Only one stretch of the data below is wanted: the lines from the one with "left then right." through the one with "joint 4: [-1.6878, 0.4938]", repeated exactly.

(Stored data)
Content starts
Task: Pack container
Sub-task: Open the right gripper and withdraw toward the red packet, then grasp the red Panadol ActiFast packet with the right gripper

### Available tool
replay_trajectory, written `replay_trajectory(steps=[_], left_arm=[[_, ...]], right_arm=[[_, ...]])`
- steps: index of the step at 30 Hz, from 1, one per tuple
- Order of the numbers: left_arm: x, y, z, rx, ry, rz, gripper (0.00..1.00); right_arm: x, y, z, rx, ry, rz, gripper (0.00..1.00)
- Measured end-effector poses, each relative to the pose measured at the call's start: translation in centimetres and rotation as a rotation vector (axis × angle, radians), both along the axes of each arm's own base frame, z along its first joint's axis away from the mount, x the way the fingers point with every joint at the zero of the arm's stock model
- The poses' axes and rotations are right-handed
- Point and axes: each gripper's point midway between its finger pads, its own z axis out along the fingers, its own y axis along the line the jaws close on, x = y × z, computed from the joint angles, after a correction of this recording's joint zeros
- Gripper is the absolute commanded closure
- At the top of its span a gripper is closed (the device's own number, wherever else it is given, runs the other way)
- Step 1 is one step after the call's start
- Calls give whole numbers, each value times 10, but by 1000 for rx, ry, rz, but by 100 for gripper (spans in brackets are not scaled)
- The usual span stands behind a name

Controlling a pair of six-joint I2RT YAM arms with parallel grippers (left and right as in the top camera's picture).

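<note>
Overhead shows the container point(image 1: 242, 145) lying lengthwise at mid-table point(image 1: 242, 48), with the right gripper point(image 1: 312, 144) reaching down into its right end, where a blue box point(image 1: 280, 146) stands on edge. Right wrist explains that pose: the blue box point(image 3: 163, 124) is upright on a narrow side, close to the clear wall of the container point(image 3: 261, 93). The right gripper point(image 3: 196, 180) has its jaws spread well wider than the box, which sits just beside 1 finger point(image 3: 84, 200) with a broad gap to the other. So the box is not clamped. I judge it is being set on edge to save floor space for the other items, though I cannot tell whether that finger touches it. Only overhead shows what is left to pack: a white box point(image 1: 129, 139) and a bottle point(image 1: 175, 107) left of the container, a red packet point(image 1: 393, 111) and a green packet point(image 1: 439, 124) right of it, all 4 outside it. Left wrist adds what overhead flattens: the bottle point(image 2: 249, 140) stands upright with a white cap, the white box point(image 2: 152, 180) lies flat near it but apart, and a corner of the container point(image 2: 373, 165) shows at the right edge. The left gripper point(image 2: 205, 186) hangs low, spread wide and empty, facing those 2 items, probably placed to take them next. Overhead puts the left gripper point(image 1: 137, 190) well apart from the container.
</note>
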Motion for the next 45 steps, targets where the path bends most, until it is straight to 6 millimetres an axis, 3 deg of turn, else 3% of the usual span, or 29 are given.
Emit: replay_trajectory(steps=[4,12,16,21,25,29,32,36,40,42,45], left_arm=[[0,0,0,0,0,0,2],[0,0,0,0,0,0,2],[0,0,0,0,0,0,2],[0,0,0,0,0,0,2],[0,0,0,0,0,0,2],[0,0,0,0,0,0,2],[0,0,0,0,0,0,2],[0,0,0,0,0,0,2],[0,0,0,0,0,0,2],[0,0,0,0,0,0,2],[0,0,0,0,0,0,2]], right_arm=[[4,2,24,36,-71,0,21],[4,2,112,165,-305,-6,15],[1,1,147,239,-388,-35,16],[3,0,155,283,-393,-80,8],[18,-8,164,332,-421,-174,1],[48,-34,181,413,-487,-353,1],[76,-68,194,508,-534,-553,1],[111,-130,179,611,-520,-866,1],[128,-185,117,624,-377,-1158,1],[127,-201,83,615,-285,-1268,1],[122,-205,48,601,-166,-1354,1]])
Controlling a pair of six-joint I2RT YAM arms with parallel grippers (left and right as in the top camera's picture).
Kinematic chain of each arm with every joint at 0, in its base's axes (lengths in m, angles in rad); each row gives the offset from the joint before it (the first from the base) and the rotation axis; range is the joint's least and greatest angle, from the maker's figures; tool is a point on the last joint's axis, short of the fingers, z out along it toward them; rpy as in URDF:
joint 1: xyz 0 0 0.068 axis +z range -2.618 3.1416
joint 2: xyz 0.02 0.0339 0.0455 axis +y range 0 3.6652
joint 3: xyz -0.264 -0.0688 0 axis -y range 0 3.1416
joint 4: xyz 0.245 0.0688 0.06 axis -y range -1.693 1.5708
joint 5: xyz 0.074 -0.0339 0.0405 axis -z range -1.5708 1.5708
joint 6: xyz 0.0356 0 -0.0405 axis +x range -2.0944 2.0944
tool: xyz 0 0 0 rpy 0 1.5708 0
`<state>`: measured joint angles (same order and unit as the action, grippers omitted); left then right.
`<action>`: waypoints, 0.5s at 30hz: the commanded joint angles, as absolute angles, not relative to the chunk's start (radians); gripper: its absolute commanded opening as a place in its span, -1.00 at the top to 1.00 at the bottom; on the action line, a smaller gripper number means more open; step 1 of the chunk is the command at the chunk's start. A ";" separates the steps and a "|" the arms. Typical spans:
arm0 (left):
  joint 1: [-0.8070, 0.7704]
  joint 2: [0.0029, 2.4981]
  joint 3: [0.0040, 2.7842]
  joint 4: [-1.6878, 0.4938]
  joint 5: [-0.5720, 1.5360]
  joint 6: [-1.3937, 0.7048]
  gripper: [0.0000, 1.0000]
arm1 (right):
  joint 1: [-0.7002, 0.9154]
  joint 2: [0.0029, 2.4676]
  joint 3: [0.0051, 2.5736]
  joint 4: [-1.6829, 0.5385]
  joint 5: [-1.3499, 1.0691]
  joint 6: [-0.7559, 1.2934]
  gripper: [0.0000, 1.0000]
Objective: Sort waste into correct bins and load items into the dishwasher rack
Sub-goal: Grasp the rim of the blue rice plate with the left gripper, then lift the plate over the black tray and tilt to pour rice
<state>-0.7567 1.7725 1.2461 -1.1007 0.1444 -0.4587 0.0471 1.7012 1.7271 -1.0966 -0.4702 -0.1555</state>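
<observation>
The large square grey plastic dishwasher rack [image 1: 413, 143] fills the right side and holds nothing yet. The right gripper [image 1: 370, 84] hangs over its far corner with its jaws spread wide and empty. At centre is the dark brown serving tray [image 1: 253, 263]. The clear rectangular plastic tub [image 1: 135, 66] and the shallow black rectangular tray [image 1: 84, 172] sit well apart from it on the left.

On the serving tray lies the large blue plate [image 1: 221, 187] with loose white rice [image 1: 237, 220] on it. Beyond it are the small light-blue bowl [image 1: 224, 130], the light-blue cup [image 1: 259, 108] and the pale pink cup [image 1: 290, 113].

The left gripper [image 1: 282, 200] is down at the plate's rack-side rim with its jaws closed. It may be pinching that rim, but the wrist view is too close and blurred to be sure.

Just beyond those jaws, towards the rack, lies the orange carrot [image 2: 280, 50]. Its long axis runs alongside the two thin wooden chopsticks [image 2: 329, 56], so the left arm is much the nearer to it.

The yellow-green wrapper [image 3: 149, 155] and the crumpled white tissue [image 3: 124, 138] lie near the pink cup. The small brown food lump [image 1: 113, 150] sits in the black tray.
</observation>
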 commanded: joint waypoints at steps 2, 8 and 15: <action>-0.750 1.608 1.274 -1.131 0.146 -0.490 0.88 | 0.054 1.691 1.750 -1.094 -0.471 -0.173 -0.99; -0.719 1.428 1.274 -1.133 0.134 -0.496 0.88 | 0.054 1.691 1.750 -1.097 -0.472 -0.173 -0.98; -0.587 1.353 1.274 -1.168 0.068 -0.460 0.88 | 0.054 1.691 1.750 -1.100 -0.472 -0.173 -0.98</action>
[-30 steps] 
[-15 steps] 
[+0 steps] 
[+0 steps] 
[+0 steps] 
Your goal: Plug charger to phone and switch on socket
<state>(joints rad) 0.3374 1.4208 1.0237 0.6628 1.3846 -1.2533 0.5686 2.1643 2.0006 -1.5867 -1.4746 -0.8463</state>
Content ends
> **Result**
`<state>`: measured joint angles (same order and unit as the action, grippers omitted); left then right.
`<action>`: waypoints, 0.5s at 30hz: the commanded joint angles, as absolute angles, not relative to the chunk's start (radians); gripper: its absolute commanded opening as a place in its span, -1.00 at the top to 1.00 at the bottom; on the action line, a smaller gripper number means more open; step 1 of the chunk is the command at the chunk's start. A ";" separates the steps and a "|" the arms. Typical spans:
arm0 (left):
  joint 1: [-0.8070, 0.7704]
  joint 2: [0.0029, 2.4981]
  joint 3: [0.0040, 2.7842]
  joint 4: [-1.6878, 0.4938]

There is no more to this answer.